A dainty porcelain crab and a small shark with large eyes and a glowing belly are two of the newest inductees into the ranks of scientific recognition. Researchers identified both new species after collecting them during a research voyage off the west coast of Australia at depths of about 400 feet and more than 2,000 feet, respectively.
Both of the new species are rather diminutive—the adult shark specimen, with its bioluminescent belly and flanks, measured slightly more than 16 inches long, and the crab, which lives symbiotically inside invertebrates called sea pens, clocked in at about half an inch long. And they are just two of 20 newly identified organisms discovered since the cruise that collected them in 2022, which was led by scientists at Australia’s Commonwealth Scientific and Industrial Research Organisation (CSIRO). Other notable species include deep-sea scale worms, a Carnarvon flapjack octopus, and numerous deep-living sea stars.

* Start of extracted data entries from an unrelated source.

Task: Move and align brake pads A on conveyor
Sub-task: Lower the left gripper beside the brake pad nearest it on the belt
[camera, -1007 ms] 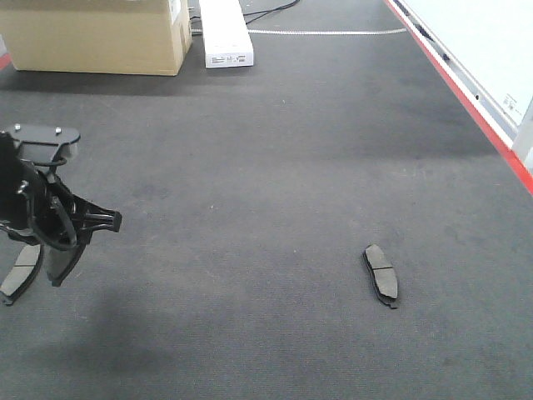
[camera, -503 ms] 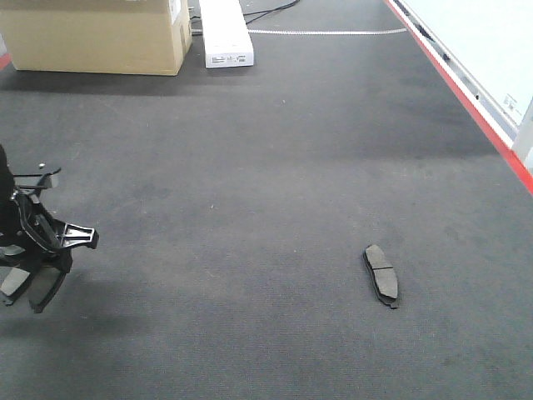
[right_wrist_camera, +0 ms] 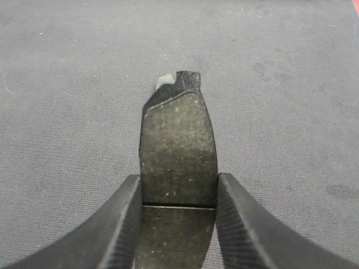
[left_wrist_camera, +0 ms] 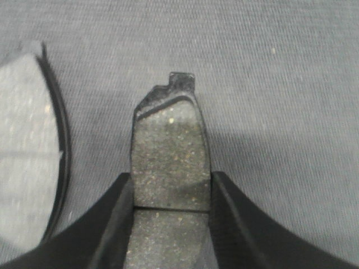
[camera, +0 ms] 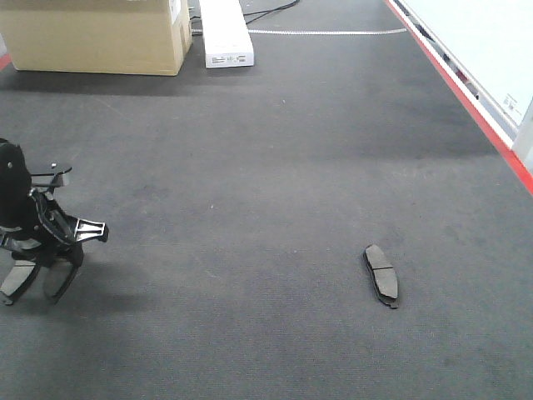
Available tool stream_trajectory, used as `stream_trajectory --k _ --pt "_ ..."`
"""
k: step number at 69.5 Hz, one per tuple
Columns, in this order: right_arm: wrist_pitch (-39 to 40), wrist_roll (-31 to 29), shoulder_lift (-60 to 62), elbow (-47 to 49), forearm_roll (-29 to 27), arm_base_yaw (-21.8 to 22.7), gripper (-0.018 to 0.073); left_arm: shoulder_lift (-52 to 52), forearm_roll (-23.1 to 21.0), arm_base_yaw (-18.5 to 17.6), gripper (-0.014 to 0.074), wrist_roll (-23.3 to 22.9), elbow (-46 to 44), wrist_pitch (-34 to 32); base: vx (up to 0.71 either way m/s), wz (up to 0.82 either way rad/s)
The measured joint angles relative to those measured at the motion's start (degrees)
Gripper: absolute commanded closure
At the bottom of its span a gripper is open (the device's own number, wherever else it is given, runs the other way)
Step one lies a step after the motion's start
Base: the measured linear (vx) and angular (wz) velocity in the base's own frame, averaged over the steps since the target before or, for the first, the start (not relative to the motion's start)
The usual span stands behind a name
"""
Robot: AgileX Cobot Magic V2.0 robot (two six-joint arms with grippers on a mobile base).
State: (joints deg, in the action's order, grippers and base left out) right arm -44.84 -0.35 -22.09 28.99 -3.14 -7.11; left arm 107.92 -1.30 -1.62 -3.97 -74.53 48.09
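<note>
On the charcoal conveyor (camera: 250, 192) my left gripper (camera: 57, 268) hangs low at the left edge, shut on a dark-grey brake pad (left_wrist_camera: 170, 151) that points down at the belt. A second brake pad (camera: 18, 279) lies just left of it, also seen as a pale pad (left_wrist_camera: 25, 151) in the left wrist view. Another brake pad (camera: 381, 273) lies alone at the right of the belt. My right gripper (right_wrist_camera: 178, 185) is shut on a further brake pad (right_wrist_camera: 178, 148) above the belt; this arm is outside the front view.
A cardboard box (camera: 92, 37) and a long white box (camera: 225, 33) stand at the far end of the belt. A red edge stripe (camera: 466, 92) runs along the right side, with a pale panel (camera: 483, 42) beyond it.
My left gripper has come down toward the belt with its pad, first drifting left, then slightly right. The pad at the right has not moved.
</note>
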Motion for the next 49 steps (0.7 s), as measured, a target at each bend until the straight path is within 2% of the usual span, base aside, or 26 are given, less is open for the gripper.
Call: stream_trajectory --k 30,40,49 --pt "0.0 0.0 0.0 0.0 0.0 0.0 0.0564 3.7 0.0 0.0 0.0572 0.0 -1.2 0.9 0.00 0.00" --pt "0.0 0.0 0.0 0.0 0.0 0.0 0.0564 3.7 0.0 0.0 0.0474 0.0 -1.2 1.0 0.00 0.00" --pt "0.0 0.0 0.0 0.0 0.0 0.0 0.0564 3.7 0.0 0.0 0.0314 0.0 -1.2 1.4 0.00 0.00"
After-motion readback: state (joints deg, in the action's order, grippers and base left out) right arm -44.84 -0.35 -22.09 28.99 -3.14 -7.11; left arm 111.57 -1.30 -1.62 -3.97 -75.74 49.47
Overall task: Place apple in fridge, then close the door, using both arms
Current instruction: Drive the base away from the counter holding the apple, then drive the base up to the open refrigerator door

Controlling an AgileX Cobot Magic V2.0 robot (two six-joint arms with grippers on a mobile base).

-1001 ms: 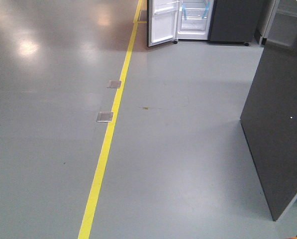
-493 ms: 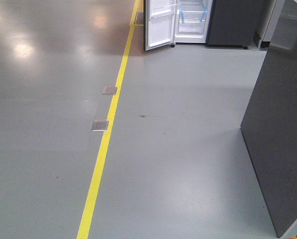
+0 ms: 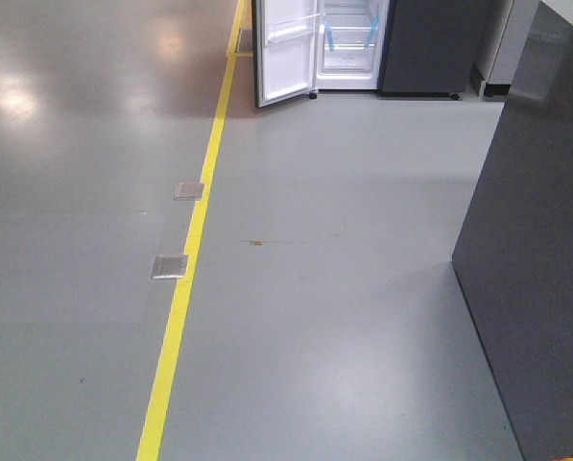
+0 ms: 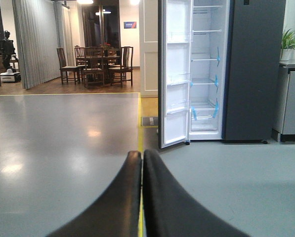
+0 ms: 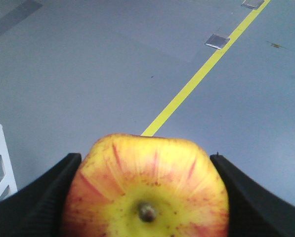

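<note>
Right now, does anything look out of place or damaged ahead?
Only a small brown stain on the floor, right of the yellow line. The apple sits squarely in the right hand; the fridge door stands open.

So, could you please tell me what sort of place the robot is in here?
Probably an indoor test hall staged like a home: a smooth grey floor with a yellow line, an open fridge standing ahead, and a dining table with wooden chairs beyond.
</note>
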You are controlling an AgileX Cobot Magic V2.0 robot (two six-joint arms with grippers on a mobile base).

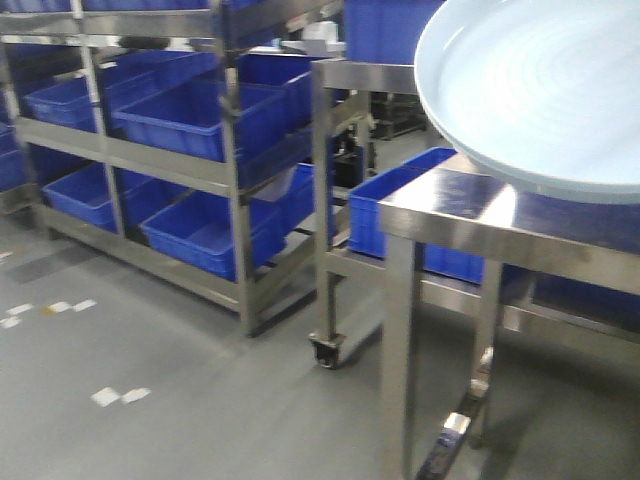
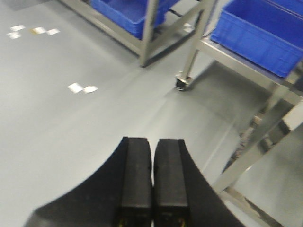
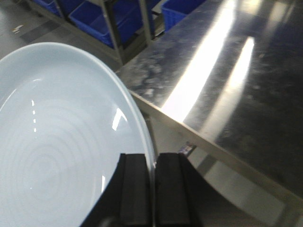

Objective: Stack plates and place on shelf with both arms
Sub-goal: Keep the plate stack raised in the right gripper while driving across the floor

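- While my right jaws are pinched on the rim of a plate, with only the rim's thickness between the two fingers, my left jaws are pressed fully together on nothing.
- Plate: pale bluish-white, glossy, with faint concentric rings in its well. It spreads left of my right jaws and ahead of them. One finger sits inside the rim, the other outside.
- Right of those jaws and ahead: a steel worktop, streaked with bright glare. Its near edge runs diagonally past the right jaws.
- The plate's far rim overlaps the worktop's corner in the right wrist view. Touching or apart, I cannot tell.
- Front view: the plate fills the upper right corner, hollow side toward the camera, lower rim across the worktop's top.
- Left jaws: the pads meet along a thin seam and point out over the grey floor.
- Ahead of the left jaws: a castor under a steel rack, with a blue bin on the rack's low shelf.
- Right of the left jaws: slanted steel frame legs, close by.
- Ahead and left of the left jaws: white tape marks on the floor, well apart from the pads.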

That’s just the tip of the biodiversity iceberg. According to the CSIRO, “Researchers estimate that there are potentially up to 600 new species still waiting to be described from the voyage.”
The continuing identification of previously unknown species points to the mystery and fragility of the deep-sea habitats they call home. Across the globe, deep-sea ecosystems are not only ripe for scientific discovery, they’re being eyed by developers seeking to mine the bottom of the ocean for minerals. As Brandon Keim reported for Nautilus in 2023, almost two dozen companies have secured licenses to explore some 500,000 square miles of seafloor to assess its propensity for yielding cobalt, nickel, manganese, and copper.
With so much biodiversity emerging from one small patch of deep-sea just 12 miles off the coast of Western Australia from a single research cruise, the ecological riches hiding in the planet’s other swaths of unexplored ocean floor seem poised to be staggering.